Displaying Webmentions

Webmention.io has been collecting mentions for my site for something like 6 months, but they don't just magically show up on my site! Webmention.io provides an API for fetching the mention data for individual pages, or all mentions for my domain.

My site is built on Jekyll, a static site generator, and I like that so far it doesn't rely on JavaScript for folks to read it.
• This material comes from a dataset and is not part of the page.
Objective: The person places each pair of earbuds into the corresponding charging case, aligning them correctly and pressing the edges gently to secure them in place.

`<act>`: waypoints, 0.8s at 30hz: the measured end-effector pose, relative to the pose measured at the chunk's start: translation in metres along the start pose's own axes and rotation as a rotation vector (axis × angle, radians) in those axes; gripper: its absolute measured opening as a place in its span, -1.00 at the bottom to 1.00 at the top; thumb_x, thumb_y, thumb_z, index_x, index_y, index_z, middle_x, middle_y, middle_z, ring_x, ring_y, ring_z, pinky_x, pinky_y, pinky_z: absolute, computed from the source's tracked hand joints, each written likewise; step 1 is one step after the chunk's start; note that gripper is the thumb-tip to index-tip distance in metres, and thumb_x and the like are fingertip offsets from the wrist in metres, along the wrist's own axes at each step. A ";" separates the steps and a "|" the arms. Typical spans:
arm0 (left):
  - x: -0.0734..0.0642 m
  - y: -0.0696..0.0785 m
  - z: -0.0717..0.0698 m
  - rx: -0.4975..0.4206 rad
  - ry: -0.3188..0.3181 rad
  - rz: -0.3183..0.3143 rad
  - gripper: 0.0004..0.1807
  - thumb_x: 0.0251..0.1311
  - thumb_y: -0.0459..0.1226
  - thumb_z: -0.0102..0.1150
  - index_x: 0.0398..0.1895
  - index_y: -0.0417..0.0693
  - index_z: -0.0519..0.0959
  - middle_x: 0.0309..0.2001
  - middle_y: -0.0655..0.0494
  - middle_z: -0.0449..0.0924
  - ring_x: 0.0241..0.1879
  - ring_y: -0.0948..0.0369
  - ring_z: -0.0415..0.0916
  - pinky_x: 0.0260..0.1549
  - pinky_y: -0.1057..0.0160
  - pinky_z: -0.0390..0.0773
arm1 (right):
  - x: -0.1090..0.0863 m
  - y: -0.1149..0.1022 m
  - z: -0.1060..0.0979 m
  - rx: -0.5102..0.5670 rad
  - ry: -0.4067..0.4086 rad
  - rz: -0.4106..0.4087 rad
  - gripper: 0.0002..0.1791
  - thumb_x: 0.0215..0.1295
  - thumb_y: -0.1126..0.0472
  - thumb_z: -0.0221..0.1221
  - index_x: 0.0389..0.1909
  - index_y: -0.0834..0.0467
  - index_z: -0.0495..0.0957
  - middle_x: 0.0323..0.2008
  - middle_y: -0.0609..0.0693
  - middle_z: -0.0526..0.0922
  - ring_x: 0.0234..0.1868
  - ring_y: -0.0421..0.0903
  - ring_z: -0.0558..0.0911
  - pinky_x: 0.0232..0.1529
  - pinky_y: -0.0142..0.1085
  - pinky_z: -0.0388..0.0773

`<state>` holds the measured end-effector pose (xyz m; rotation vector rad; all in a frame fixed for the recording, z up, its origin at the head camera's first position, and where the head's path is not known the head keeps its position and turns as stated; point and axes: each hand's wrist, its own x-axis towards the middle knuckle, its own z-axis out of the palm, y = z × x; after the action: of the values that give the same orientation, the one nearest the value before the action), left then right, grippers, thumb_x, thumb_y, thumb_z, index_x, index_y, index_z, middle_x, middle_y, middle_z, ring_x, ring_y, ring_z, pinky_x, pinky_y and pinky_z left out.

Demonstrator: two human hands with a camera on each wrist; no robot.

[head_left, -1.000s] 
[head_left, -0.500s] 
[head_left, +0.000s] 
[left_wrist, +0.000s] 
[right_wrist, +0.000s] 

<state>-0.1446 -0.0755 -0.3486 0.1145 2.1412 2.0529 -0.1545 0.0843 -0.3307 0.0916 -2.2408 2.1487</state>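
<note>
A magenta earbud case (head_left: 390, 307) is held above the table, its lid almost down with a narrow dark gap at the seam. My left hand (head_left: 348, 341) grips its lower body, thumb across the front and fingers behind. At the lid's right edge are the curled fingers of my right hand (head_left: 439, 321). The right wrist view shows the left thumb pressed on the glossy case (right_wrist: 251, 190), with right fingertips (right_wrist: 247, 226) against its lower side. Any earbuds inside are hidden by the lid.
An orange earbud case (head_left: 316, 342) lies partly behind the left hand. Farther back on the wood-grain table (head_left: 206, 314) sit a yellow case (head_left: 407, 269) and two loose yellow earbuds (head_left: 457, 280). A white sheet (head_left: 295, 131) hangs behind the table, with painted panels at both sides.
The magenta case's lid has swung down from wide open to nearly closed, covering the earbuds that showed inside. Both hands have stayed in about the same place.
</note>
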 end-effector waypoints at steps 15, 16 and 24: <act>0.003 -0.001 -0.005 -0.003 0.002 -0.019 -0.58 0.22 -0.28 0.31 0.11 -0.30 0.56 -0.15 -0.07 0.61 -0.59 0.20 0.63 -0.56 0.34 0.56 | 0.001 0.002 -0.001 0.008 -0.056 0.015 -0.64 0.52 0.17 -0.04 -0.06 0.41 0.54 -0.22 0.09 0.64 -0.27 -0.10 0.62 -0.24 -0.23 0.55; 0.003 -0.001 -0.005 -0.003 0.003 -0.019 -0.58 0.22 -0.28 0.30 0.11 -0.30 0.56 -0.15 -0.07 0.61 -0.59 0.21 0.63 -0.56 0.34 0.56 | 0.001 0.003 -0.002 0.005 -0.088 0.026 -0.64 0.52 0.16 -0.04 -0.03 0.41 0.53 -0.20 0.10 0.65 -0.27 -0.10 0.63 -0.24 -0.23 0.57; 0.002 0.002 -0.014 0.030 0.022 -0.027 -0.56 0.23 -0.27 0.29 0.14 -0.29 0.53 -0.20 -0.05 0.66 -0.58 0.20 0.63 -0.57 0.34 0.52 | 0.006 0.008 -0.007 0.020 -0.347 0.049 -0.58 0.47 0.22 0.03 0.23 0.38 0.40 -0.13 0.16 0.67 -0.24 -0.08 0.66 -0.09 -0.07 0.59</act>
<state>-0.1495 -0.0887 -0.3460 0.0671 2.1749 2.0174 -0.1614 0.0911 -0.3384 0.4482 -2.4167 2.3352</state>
I didn't want to require JavaScript for displaying mentions, so I needed a way to "bake in" my mentions for each post. I was inspired by Aaron Gustafson's jekyll-webmention_io, but found that I didn't like some of the choices in markup or the way that it stored the mention data, so I went ahead and wrote my own. It's still heavily a work-in-progress, but I do hope to release it for other folks to use once it's more stable.

What works? Let's see!

Here's an example post with some Likes and RSVPs (both "yes"es and "maybe"s):

And an example post with some replies backfed from Facebook:

All of these are being displayed with the data that Webmention.io provides with its API, and there are some types of post that I would like to handle differently such as the ❤️ above (which was a Facebook "heart" reaction), and I'd like to include a JavaScript enhancement that will show any new mentions, so they aren't sitting in "limbo" until I make a new post.

Overall, I'm really excited to finally be showing these on my site! I think Webmention is a pretty critical part of bringing the "social web" into the IndieWeb and back out of the silos. I am grateful to all the folks that have made this possible with their work on standards and tools!